WHAT TO PRODUCE:
Your answer should be only the lines below from the one with "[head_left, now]" to the one with "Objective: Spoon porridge", repeated exactly, ends included.

------ DATA SHOWN ------

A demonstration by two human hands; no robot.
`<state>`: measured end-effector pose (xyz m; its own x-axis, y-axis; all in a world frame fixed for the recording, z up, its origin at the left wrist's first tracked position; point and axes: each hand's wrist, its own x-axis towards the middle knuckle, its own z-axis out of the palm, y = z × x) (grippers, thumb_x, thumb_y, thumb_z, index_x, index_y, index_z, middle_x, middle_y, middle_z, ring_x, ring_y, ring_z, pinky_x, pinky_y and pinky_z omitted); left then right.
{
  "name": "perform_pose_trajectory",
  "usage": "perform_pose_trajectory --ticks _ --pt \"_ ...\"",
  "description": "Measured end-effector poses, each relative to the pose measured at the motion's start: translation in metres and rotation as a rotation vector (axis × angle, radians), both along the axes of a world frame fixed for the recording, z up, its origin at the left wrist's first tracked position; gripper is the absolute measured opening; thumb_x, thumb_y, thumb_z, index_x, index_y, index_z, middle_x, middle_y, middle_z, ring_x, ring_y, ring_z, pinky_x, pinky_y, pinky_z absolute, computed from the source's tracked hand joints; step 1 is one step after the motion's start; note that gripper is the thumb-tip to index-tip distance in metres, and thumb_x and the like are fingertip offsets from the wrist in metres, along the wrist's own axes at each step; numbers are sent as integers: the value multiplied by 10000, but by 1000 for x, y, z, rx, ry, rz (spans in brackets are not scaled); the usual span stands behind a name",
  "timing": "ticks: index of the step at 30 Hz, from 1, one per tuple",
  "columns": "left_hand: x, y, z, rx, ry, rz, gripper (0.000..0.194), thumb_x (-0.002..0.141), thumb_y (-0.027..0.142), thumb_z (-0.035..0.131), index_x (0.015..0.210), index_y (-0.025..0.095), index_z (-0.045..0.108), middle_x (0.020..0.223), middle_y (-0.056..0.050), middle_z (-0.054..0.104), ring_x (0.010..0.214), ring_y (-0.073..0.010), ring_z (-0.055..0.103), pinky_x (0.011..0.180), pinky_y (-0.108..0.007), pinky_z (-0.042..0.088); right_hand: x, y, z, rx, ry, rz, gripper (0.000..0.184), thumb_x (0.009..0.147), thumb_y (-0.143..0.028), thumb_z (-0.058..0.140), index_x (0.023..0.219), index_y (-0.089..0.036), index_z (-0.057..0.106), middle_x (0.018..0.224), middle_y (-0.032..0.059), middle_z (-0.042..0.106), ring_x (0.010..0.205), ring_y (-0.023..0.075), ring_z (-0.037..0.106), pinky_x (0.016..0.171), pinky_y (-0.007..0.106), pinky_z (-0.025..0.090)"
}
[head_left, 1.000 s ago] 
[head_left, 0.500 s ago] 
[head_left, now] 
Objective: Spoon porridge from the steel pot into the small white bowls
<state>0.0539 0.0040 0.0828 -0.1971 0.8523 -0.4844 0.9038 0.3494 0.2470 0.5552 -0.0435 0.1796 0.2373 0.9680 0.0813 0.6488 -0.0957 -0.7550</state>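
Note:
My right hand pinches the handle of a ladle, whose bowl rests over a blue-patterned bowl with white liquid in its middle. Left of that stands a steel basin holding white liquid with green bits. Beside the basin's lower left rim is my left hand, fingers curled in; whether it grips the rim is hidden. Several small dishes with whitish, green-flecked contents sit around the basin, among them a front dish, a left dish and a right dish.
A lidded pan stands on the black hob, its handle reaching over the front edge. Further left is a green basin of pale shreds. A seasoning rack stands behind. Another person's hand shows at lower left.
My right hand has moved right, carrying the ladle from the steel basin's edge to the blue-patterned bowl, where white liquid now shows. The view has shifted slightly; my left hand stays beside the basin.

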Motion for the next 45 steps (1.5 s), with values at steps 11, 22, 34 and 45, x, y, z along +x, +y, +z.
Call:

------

SOLUTION TO THE EXERCISE:
[head_left, now] 
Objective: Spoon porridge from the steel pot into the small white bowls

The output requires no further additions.